Other color trends include any shade of brown, “light to dark,” in fabrics, wallcoverings and paint, says Spencer, who also loves the fact that “neutrals aren’t so neutral.” White, bone white and faint beige have long faded out for darker neutrals in grays and browns. The rich camel and mocha shades are elegant and inviting.
Study the Sherwin Williams collection of about a hundred new colors for insight into our national psyche. In addition to the Earth-friendly Balanced Living family, you’ll find Virtual Re-Mix, a mood-oriented vintage group that includes Pepper, Storm Cloud, Drizzle and Orchid. Other yummy, luxurious new shades include Butter Up, Fine Wine, Luau Green and Exclusive Plum.

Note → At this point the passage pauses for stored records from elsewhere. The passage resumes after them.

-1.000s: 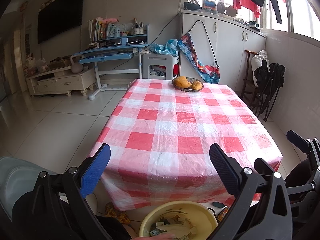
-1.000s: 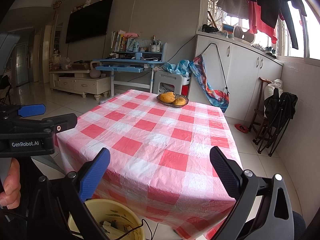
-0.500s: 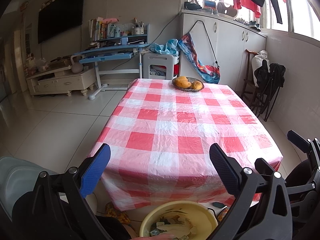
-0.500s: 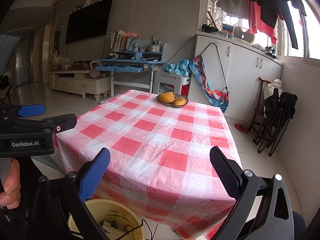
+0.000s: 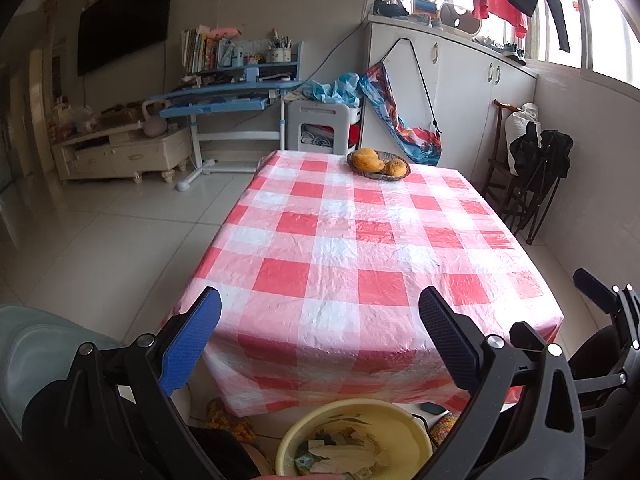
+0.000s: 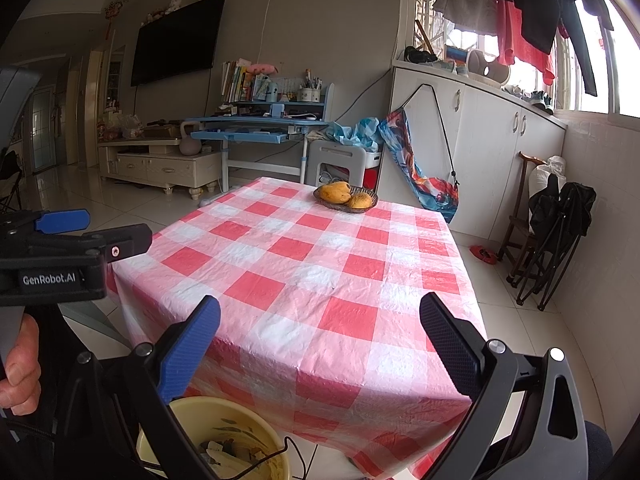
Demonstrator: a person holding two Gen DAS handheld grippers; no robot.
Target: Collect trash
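Down at the near end of the worktop (image 5: 360, 240), on the floor just below its hanging cloth edge, sits your yellow trash bucket (image 5: 404, 420), and the trash (image 5: 344, 458) is inside it: pale wrappers and scraps piled in the bottom. From the right wrist view the same trash bucket (image 6: 240, 412) shows beneath the worktop's near corner, with a thin black cable (image 6: 294, 456) crossing its rim. Your left gripper (image 5: 320, 340) hangs above the bucket, short of the worktop's near edge, with its blue and black fingers spread wide apart and nothing between them. Your right gripper (image 6: 320, 340) is held the same way, fingers wide apart and empty, over the worktop's near corner. In the right wrist view your left hand (image 6: 18, 372) wraps the handle of the left gripper, off the worktop's left side. A red and white checked cloth (image 6: 320, 272) covers the whole worktop. At the worktop's far end a dark basket (image 5: 380, 170) holds orange-yellow fruit (image 5: 366, 159). Beyond that far end stand a white stool (image 5: 320, 128) and a blue desk (image 5: 224, 96) with books on its shelf. To the worktop's right, white cabinets (image 5: 460, 92) line the wall, and folded black chairs (image 5: 536, 176) lean near them.
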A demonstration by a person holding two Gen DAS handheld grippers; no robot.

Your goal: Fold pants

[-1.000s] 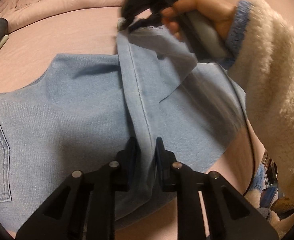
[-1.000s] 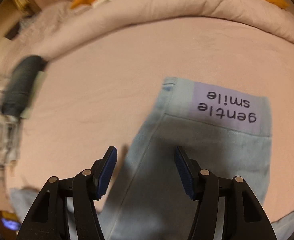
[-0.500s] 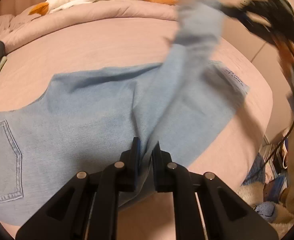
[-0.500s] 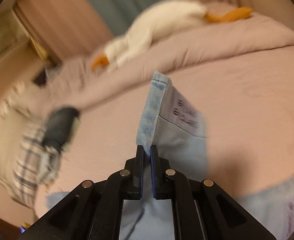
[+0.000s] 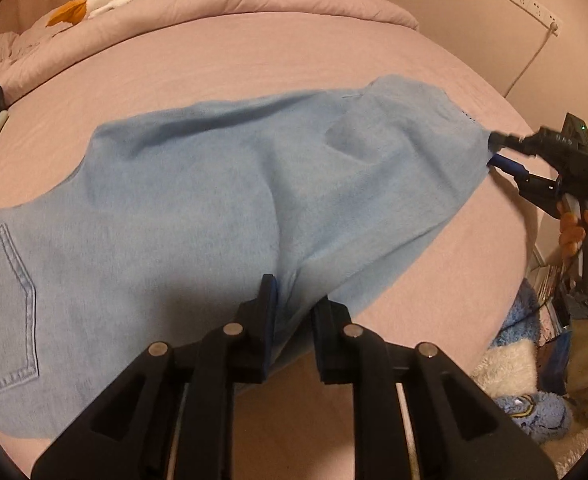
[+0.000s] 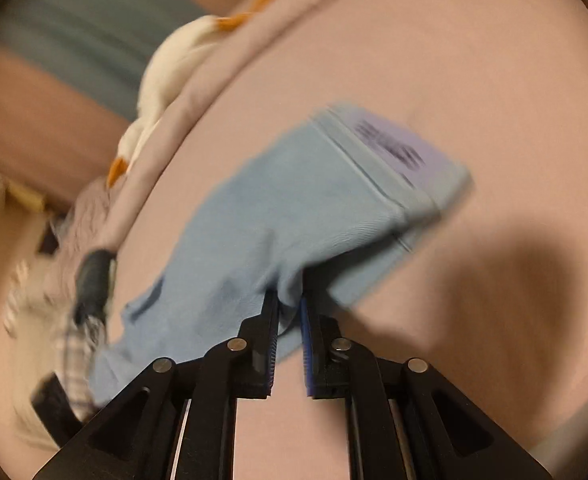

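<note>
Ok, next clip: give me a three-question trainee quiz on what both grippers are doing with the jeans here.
1. True or false: the left gripper is shut on the light blue denim pants.
2. What does the right gripper clamp? A) the white plush goose B) a pants leg near its hem C) nothing
3. Fill in: the pants lie on a ____ bed sheet.

Key: 1 true; 2 B; 3 pink.
</note>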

But color isn’t all about what gets spread by paintbrush. In fabrics, Spencer likes prints with a tropical influence, “from floral to seashells to coral.”
Brightly painted glass is also being used to dazzle the senses, especially as tile or backsplashes in bathrooms.
We’ll be in the Bathroom
“According to some studies,” says Spencer, “the bathroom is the number one remodeled area in the home today.”
She credits this to the fact that home-dwellers have already gone decorating-crazy in their kitchens — expanding, updating and improving — and now it’s time for America to turn its attention to that other formerly utilitarian living space.
“Bathrooms used to be purely functional, but now they’re more like spas,” she observes. “They have space for reclining, separate bath and shower rooms and all kinds of exciting new water delivery systems.”
Indeed. According to a recent Bathroom Habits Survey from plumbing products manufacturer and distributor American Standard, we’ve put whirlpools at the top of our collective wish list. When remodeling or upgrading our home purchases, we’re coming to expect separate shower and bathtub space, all of which must be spacious and come decked out with an array of high-tech, strategically placed water jets. We drool over sinks that look more like formless chrome and glass works of art, and wish to repose blissfully in the plush elegance of the adjoining lounge area.
No wonder we have a higher count of bathrooms in our homes than ever. The wait, otherwise, would be disastrous.
Love Me, Love My Planet
“The biggest trend is eco-friendly design,” says White. “You see it in Mitchell Gold slipcovers in cotton, linen and even hemp, and in the use of cork flooring and recycled wood floors.”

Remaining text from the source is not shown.